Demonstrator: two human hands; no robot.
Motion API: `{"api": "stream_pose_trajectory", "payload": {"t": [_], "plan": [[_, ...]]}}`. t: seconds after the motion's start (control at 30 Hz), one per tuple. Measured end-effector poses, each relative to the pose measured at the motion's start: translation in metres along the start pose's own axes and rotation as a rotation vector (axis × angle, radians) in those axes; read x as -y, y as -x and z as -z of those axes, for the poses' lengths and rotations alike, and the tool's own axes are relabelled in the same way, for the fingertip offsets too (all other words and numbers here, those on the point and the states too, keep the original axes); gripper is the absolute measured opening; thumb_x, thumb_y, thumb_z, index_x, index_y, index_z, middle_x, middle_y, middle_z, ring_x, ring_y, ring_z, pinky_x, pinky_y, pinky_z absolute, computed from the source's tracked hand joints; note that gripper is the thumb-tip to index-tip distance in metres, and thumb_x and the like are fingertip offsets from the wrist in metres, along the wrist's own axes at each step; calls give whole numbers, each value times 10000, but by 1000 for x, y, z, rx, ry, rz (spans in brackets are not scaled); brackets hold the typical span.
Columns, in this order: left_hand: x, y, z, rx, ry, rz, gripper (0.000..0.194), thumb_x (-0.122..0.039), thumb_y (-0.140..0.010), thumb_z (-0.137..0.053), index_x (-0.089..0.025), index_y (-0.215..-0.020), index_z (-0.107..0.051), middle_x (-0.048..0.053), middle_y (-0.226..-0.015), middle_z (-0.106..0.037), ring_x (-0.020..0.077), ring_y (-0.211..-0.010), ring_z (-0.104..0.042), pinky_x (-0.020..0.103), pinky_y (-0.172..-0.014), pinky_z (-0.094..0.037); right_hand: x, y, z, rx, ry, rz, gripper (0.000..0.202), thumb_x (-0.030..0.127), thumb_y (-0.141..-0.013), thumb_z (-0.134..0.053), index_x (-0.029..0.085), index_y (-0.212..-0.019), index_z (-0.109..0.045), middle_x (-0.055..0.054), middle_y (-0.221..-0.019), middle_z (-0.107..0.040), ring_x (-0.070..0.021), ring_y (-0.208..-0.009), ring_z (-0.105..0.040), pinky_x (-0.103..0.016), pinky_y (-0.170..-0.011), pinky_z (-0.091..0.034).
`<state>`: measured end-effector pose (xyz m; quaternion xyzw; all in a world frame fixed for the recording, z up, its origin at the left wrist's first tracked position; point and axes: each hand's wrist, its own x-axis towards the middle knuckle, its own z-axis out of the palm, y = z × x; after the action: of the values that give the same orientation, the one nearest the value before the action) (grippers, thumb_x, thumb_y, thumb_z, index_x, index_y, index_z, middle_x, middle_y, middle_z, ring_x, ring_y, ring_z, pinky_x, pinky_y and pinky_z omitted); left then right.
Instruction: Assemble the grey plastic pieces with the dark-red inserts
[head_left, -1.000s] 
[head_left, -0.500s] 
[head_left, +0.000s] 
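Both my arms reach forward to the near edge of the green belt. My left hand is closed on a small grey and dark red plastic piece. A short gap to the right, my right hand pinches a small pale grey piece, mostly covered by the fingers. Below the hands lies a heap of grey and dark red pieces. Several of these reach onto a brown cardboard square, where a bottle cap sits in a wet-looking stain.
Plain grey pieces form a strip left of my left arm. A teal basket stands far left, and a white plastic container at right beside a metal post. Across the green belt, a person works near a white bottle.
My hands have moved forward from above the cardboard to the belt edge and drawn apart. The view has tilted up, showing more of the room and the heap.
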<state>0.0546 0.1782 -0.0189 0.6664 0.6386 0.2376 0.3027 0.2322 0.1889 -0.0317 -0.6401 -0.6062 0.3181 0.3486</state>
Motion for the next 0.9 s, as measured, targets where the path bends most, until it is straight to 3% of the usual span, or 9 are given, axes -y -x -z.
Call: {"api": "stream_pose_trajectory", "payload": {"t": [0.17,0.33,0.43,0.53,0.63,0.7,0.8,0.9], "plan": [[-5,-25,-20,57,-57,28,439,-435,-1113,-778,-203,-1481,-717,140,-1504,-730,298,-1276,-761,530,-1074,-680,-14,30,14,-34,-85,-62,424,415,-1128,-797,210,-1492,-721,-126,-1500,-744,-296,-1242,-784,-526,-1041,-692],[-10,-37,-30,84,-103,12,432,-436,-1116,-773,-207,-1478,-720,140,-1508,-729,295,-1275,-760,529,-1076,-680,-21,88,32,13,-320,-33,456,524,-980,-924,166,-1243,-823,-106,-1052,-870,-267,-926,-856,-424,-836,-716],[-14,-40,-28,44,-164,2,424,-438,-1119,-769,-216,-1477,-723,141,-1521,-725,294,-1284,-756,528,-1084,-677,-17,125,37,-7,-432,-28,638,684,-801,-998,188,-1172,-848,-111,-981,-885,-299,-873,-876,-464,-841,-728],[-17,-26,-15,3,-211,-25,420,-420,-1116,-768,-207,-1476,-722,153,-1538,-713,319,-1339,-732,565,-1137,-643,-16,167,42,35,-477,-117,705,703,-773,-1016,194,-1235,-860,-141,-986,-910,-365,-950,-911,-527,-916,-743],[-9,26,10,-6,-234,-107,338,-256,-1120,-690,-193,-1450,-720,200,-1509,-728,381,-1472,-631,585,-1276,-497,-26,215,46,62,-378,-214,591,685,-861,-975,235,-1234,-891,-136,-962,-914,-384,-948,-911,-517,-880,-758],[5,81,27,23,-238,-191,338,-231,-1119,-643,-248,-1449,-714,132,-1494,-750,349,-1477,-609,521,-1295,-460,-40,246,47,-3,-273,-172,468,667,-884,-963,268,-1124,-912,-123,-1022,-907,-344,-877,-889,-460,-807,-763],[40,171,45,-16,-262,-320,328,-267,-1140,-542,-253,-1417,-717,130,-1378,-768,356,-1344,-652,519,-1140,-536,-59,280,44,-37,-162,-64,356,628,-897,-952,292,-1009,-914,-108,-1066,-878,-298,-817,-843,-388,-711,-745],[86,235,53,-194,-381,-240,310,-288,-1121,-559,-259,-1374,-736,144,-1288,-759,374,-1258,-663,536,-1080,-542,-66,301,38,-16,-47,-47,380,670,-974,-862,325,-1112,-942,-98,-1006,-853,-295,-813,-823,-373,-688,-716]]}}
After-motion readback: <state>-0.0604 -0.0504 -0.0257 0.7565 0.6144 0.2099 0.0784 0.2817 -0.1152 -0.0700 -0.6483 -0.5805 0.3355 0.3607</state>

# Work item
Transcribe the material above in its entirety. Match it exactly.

# Response to the exercise
Demonstrator: two human hands; no robot.
Motion API: `{"api": "stream_pose_trajectory", "payload": {"t": [_], "plan": [[_, ...]]}}`. t: seconds after the motion's start (control at 30 Hz), one per tuple. Measured end-effector poses, each relative to the pose measured at the motion's start: translation in metres along the start pose's own axes and rotation as a rotation vector (axis × angle, radians) in those axes; read x as -y, y as -x and z as -z of those axes, for the poses' lengths and rotations alike, and the tool's own axes are relabelled in the same way, for the fingertip offsets too (all other words and numbers here, those on the point and the states too, keep the original axes); gripper is the absolute measured opening; thumb_x, thumb_y, thumb_z, index_x, index_y, index_z, middle_x, middle_y, middle_z, ring_x, ring_y, ring_z, pinky_x, pinky_y, pinky_z absolute, computed from the source's tracked hand joints; note that gripper is the thumb-tip to index-tip distance in metres, and thumb_x and the like are fingertip offsets from the wrist in metres, along the wrist's own axes at each step; calls give whole numbers, each value times 10000, but by 1000 for x, y, z, rx, ry, rz (spans in brackets are not scaled); brackets hold the typical span.
Columns, in this order: left_hand: x, y, z, rx, ry, rz, gripper (0.000..0.194), thumb_x (-0.122..0.039), thumb_y (-0.140..0.010), thumb_z (-0.137..0.053), index_x (-0.089..0.025), index_y (-0.215..-0.020), index_z (-0.107..0.051), middle_x (-0.048..0.053), middle_y (-0.226..-0.015), middle_z (-0.106..0.037), ring_x (-0.020..0.077), ring_y (-0.211..-0.010), ring_z (-0.104..0.042), pinky_x (-0.020..0.103), pinky_y (-0.172..-0.014), pinky_z (-0.094..0.037); right_hand: x, y, z, rx, ry, rz, gripper (0.000..0.202), thumb_x (-0.030..0.127), thumb_y (-0.141..-0.013), thumb_z (-0.134..0.053), index_x (-0.029..0.085), index_y (-0.212..-0.019), index_z (-0.109..0.045), middle_x (-0.055..0.054), middle_y (-0.221..-0.019), middle_z (-0.107..0.040), ring_x (-0.070..0.021), ring_y (-0.208..-0.009), ring_z (-0.105..0.040), pinky_x (-0.103..0.016), pinky_y (-0.170..-0.011), pinky_z (-0.091..0.034).
`<state>`: measured end-effector pose (xyz m; quaternion xyzw; all in a world frame fixed for the recording, z up, its origin at the left wrist's first tracked position; point and axes: each hand's wrist, its own x-axis towards the middle knuckle, its own z-axis out of the palm, y = z × x; after the action: of the values that give the same orientation, the one nearest the value before the action) (grippers, thumb_x, thumb_y, thumb_z, index_x, index_y, index_z, middle_x, middle_y, middle_z, ring_x, ring_y, ring_z, pinky_x, pinky_y and pinky_z omitted); left then right.
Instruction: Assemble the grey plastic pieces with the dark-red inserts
[head_left, -1.000s] 
[head_left, -0.500s] 
[head_left, +0.000s] 
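Both my arms reach forward to the near edge of the green belt. My left hand is closed on a small grey and dark red plastic piece. A short gap to the right, my right hand pinches a small pale grey piece, mostly covered by the fingers. Below the hands lies a heap of grey and dark red pieces. Several of these reach onto a brown cardboard square, where a bottle cap sits in a wet-looking stain.
Plain grey pieces form a strip left of my left arm. A teal basket stands far left, and a white plastic container at right beside a metal post. Across the green belt, a person works near a white bottle.
My hands have moved forward from above the cardboard to the belt edge and drawn apart. The view has tilted up, showing more of the room and the heap.
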<state>0.0546 0.1782 -0.0189 0.6664 0.6386 0.2376 0.3027 0.2322 0.1889 -0.0317 -0.6401 -0.6062 0.3181 0.3486</state>
Motion for the next 0.9 s, as measured, targets where the path bends most, until it is straight to 3% of the usual span, or 9 are given, axes -y -x -z.
Call: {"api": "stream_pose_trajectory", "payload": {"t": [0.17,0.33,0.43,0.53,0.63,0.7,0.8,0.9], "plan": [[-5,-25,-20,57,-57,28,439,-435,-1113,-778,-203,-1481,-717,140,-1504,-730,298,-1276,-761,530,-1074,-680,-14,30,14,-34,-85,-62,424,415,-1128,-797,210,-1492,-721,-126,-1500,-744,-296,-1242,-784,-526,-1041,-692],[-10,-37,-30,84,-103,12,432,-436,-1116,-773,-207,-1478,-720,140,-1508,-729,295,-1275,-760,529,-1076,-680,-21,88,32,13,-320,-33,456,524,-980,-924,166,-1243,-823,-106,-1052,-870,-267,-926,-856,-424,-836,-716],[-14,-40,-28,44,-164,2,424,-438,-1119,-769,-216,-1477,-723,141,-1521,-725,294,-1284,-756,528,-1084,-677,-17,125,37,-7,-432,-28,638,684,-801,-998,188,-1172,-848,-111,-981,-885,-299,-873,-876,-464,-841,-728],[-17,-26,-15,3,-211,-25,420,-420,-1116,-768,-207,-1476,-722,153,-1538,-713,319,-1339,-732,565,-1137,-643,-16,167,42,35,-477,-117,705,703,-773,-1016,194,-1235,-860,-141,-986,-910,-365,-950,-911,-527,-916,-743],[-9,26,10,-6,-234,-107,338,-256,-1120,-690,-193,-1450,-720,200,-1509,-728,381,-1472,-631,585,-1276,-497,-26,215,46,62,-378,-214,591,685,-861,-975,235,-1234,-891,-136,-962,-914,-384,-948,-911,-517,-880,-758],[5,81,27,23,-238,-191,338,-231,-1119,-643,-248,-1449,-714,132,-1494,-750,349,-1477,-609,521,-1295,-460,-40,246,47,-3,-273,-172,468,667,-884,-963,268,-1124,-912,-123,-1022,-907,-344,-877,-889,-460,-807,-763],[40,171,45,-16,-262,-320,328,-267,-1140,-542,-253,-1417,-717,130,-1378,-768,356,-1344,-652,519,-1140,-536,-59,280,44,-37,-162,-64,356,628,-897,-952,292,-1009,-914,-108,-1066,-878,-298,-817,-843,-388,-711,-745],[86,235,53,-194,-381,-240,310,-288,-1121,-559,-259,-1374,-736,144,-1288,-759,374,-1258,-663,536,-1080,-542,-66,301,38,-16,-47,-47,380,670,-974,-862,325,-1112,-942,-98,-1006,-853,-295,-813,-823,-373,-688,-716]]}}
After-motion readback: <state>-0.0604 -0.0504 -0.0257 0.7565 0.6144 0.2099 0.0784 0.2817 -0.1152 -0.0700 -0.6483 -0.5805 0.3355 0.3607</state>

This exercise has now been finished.